Benim arşivimde de bulunması için Tekin’in bu sözlerini sizlerle de paylaşmak istedim...

YA HEYKELİNİ DİKERLER

Haber:

Mehmet Şimşek, borsa ve döviz kazançlarından elde edilen gelirlerinden yüzde 40’a kadar vergi alınacağını açıkladı...

Mealen:

“Borsa ve dövize gitmeyin...

Banka mevduatını tercih edin...

Bankalarda TL bollaşsın...

Dövizlerinizi bozdurun...

Mevduat faizleri düşsün...”.

Tutarbilmem...

Ama...

Tutarsa:

Mehmet Şimşek’in heykelini dikerler...

Ya tutmazsa?..

Yere yatırıp öperler...

KOÇ GİBİ OLMAK

1950’li yılların sonu...

Vatan Cephesi kurulmuş...

Vehbi Koç’a da cepheye ve DP’ye üye olması için, baskı yapılıyor...

Vehbi Bey, her iki üyeliği de kabul etmiyor...

Bunun üzerine:

Şirketlerinin kamudaki ilişkileri engelleniyor...

İşte o günlerde...

Vehbi Bey’in Başbakan Adnan Menderes’e yazdığı mektup...

Şöyle bitiyordu:

“Başbakanlık gücünüzü kullanarak beni batırmanız mümkündür... Ben de gider Keçiören‘deki evimde otururum, benim için bir şey değişmez...”.

Atatürk döneminin iş insanları demokrasiyi böyle korudular...

Ondan sonra hiçbir iktidar Vehbi Bey üzerinde partizanca bir baskı kurmayı deneyemedi...
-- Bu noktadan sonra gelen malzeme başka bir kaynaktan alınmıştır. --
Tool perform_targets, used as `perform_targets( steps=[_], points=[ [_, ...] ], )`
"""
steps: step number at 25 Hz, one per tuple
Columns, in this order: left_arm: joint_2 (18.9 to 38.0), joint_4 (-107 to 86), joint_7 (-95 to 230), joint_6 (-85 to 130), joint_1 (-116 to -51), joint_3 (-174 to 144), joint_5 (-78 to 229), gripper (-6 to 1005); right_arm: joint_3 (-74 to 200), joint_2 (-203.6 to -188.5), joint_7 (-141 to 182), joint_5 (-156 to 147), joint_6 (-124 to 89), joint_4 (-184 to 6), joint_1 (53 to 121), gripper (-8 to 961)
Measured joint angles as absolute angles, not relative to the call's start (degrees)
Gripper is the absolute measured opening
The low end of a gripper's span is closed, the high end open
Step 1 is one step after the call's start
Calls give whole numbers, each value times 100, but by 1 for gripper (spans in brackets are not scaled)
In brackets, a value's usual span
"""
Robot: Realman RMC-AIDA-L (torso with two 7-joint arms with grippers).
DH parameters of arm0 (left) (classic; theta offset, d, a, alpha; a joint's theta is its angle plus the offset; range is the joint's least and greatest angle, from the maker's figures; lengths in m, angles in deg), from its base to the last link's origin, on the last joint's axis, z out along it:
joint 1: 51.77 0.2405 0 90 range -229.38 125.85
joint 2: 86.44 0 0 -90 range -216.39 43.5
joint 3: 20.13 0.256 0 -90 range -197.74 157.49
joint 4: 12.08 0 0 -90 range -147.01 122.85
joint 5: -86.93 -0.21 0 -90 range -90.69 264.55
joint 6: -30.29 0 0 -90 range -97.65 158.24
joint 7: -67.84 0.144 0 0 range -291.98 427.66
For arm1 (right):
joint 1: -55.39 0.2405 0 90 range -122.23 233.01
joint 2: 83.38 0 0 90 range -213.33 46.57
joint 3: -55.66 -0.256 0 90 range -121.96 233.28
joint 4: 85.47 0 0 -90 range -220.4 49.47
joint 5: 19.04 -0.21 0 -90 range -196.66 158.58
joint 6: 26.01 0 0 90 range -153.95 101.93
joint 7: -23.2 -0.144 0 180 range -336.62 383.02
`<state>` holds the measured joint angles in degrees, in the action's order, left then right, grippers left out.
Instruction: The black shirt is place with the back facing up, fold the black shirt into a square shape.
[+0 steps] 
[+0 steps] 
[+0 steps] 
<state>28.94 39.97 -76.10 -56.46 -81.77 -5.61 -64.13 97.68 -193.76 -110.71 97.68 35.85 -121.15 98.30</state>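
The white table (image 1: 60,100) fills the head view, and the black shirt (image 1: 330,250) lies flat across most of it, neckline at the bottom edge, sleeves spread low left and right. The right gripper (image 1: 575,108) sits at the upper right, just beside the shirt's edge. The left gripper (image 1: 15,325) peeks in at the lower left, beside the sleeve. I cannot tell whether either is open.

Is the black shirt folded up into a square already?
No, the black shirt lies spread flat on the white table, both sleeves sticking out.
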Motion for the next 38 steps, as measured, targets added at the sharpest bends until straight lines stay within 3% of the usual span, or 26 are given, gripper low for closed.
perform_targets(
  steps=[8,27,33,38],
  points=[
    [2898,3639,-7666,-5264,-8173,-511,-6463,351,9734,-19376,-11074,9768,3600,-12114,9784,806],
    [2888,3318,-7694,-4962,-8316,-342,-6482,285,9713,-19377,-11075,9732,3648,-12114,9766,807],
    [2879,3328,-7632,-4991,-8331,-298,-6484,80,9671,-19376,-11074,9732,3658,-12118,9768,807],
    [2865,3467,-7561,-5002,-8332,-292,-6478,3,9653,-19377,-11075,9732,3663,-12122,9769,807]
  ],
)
Kurduğu KOÇ şirketler gurubu halen:

Dünyanın en saygın özel sektör kuruluşlarından biri...

Menderes merhuma yalakalık yapanların ise hiçbiri ayakta kalamadı...

(Uzun Yaşamanın Sırrı/sayfa 111. Aydın Boysan. Türkiye İş Bankası Kültür Yayınları.)

ÇIKIŞI OLMAYAN YOL

Cevizi ağaçta çift görmezse, ağaca taş atmayan kasabalı sanayici ve tüccar:

Gözüne bakmak istediği yılanın başını ise:

Tüketicilere tutturur...

Bu zihniyetle bu ülke sanayii gelişemez...

Refah seviyesi yükselemez...

Orta direk yaratılamaz...

Orta direği olmayan ülke ise yoluna:

Demokratik hukuk devleti olarak devam edemez...

LAFA BAK

Gazeteci:

“Sayın Cumhurbaşkanı, MHP lideri Devlet Bahçeli ile görüşmenizde %50+1’i de konuşacak mısınız?..”.

Erdoğan:

“Allah Allah lafa bak...”.

Erdoğan’ın demokrasi ve basın özgürlüğü anlayışı bu kısacık cevapta yatıyor:

“Allah Allah lafa bak...”.

DÜNÜN X’İ

.Ahmet YAVUZ

@yvzah

Fon meselesini GS üzerinden okumak ve okutmak isteyenler ne kadar hatalıysa fon üyelerinin ekseriyeti GS’li diye onları canhıraş savunanlar da o kadar hatalıdır.

Bu işin taraftarlıkla hiçbir ilgisi olduğunu düşünmüyorum.

Mesele kötü işleyen kapitalist sistemin yan ürünüdür.